◆ Instructions for the task: Word for word, repeat the data that follows. Do not include the pictures.

◆ Collected material:

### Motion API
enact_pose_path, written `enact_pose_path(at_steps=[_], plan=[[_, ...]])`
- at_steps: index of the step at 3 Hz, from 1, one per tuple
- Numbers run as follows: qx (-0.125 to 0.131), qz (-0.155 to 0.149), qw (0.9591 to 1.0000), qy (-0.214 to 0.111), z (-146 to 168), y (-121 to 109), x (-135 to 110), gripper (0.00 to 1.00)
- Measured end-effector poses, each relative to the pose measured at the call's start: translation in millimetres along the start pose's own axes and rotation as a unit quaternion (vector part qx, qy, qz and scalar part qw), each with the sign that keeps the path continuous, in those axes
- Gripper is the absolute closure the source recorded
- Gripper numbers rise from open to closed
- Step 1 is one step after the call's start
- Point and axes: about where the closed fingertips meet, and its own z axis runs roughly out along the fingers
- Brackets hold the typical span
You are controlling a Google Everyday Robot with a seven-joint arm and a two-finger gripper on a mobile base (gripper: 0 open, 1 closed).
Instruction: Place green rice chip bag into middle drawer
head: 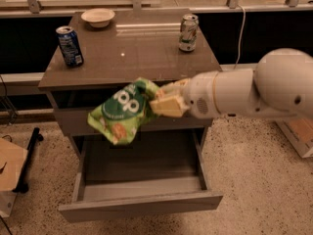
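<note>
The green rice chip bag (122, 112) hangs in the air in front of the cabinet, above the open middle drawer (139, 199). My gripper (164, 102) is shut on the bag's right edge, with the white arm reaching in from the right. The bag droops down to the left over the left half of the drawer, clear of its floor. The drawer is pulled out and its grey inside shows nothing in it.
On the brown cabinet top (146, 53) stand a blue soda can (69, 45) at the left, a white bowl (98, 17) at the back and a green-and-white soda can (188, 32) at the right. A cardboard box (298, 133) lies on the floor at the right.
</note>
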Motion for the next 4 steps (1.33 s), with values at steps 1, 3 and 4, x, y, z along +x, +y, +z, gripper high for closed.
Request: enact_pose_path(at_steps=[1,3,4], plan=[[-0.021,0.066,0.9975,0.017,19.0,23.9,48.2,1.0],[-0.011,0.155,0.9874,0.033,82.9,5.9,148.2,1.0],[-0.008,0.16,0.9867,0.029,86.2,2.2,151.6,1.0]])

◆ Answer for the task:
### Motion API
enact_pose_path, written `enact_pose_path(at_steps=[_], plan=[[_, ...]])`
- at_steps: index of the step at 3 Hz, from 1, one per tuple
- Numbers run as follows: qx (-0.125 to 0.131), qz (-0.155 to 0.149), qw (0.9591 to 1.0000), qy (-0.214 to 0.111), z (-146 to 168), y (-121 to 109), x (-135 to 110), gripper (0.00 to 1.00)
- Measured end-effector poses, each relative to the pose measured at the call's start: translation in millimetres along the start pose's own axes and rotation as a unit quaternion (vector part qx, qy, qz and scalar part qw), each with the sign that keeps the path continuous, in those axes
- Gripper is the absolute closure the source recorded
- Gripper numbers rise from open to closed
- Step 1 is one step after the call's start
- Point and axes: about where the closed fingertips meet, and its own z axis runs roughly out along the fingers
- Brackets hold the typical span
You are controlling a Google Everyday Robot with a seven-joint arm and a two-finger gripper on a mobile base (gripper: 0 open, 1 closed).
Instruction: Place green rice chip bag into middle drawer
head: 
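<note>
The green rice chip bag (122, 112) hangs in the air in front of the cabinet, above the open middle drawer (139, 199). My gripper (164, 102) is shut on the bag's right edge, with the white arm reaching in from the right. The bag droops down to the left over the left half of the drawer, clear of its floor. The drawer is pulled out and its grey inside shows nothing in it.
On the brown cabinet top (146, 53) stand a blue soda can (69, 45) at the left, a white bowl (98, 17) at the back and a green-and-white soda can (188, 32) at the right. A cardboard box (298, 133) lies on the floor at the right.
</note>
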Motion for the next 4 steps (1.33 s), with values at steps 1, 3 and 4, x, y, z along +x, +y, +z, gripper high for closed.
Request: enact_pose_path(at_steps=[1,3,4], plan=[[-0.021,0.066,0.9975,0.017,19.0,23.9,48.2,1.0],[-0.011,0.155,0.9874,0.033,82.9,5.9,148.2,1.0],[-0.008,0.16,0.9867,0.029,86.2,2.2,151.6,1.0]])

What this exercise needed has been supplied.